BEGIN

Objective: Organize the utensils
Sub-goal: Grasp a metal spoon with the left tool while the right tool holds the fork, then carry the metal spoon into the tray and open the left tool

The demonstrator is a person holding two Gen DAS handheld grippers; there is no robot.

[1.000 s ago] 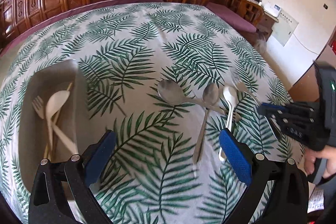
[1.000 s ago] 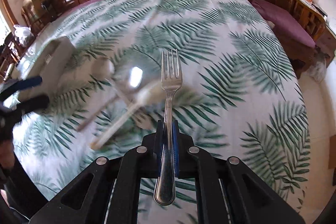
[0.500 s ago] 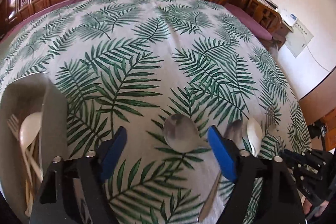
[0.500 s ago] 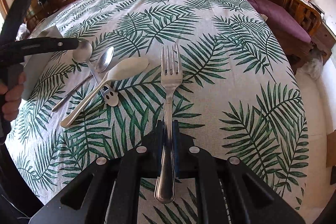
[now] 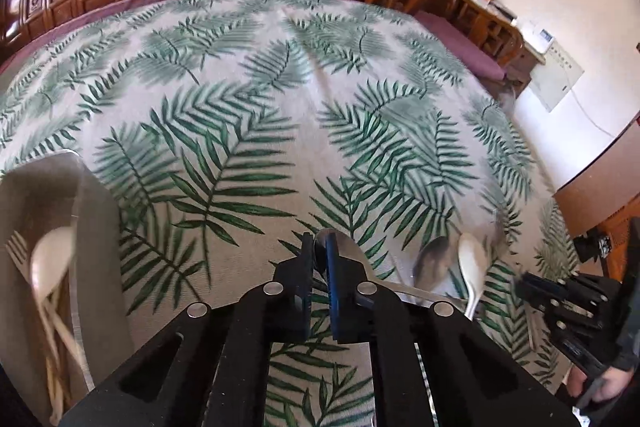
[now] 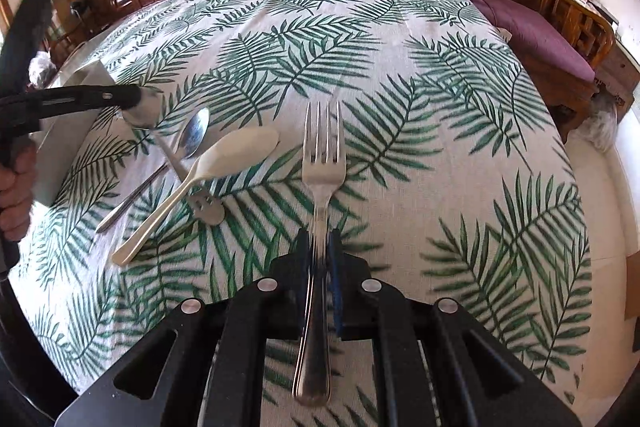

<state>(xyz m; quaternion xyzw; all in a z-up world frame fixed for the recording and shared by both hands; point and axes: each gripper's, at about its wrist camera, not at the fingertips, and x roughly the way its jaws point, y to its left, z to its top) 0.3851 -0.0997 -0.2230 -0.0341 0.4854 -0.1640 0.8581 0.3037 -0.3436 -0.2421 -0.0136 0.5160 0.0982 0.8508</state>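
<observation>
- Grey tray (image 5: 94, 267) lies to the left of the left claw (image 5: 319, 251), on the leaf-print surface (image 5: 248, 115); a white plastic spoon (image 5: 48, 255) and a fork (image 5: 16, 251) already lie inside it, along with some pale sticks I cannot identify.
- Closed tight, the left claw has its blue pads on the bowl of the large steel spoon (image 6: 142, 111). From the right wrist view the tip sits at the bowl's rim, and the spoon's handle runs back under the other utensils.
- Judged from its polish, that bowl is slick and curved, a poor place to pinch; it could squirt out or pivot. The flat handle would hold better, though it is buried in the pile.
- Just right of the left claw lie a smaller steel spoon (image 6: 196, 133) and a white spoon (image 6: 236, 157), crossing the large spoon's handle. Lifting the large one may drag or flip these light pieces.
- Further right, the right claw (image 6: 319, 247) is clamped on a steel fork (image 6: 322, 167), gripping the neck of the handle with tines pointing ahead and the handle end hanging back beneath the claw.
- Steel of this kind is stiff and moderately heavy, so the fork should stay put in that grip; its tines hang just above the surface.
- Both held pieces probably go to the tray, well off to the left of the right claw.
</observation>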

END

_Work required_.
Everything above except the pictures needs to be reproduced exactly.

_Task solution_.
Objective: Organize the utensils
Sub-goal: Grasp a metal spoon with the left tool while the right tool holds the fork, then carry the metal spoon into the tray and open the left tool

The demonstrator is a person holding two Gen DAS handheld grippers; there is no robot.

[1.000 s ago] 
[1.000 s ago] 
[0.500 s ago] 
[0.500 s ago] 
[now] 
[now] 

<state>(xyz m; quaternion xyzw; all in a z-up world frame fixed for the recording and shared by both hands; point and axes: each gripper's, at about its wrist camera, not at the fingertips, and x roughly the way its jaws point, y to its left, z to its top) 0.3851 -0.0997 -0.2230 -0.0341 0.4854 -0.1640 0.8581 0.3037 -0.3436 -0.2421 -0.0136 0.5160 0.0982 0.8508</state>
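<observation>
- Grey tray (image 5: 94, 267) lies to the left of the left claw (image 5: 319, 251), on the leaf-print surface (image 5: 248, 115); a white plastic spoon (image 5: 48, 255) and a fork (image 5: 16, 251) already lie inside it, along with some pale sticks I cannot identify.
- Closed tight, the left claw has its blue pads on the bowl of the large steel spoon (image 6: 142, 111). From the right wrist view the tip sits at the bowl's rim, and the spoon's handle runs back under the other utensils.
- Judged from its polish, that bowl is slick and curved, a poor place to pinch; it could squirt out or pivot. The flat handle would hold better, though it is buried in the pile.
- Just right of the left claw lie a smaller steel spoon (image 6: 196, 133) and a white spoon (image 6: 236, 157), crossing the large spoon's handle. Lifting the large one may drag or flip these light pieces.
- Further right, the right claw (image 6: 319, 247) is clamped on a steel fork (image 6: 322, 167), gripping the neck of the handle with tines pointing ahead and the handle end hanging back beneath the claw.
- Steel of this kind is stiff and moderately heavy, so the fork should stay put in that grip; its tines hang just above the surface.
- Both held pieces probably go to the tray, well off to the left of the right claw.
</observation>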

This output is complete.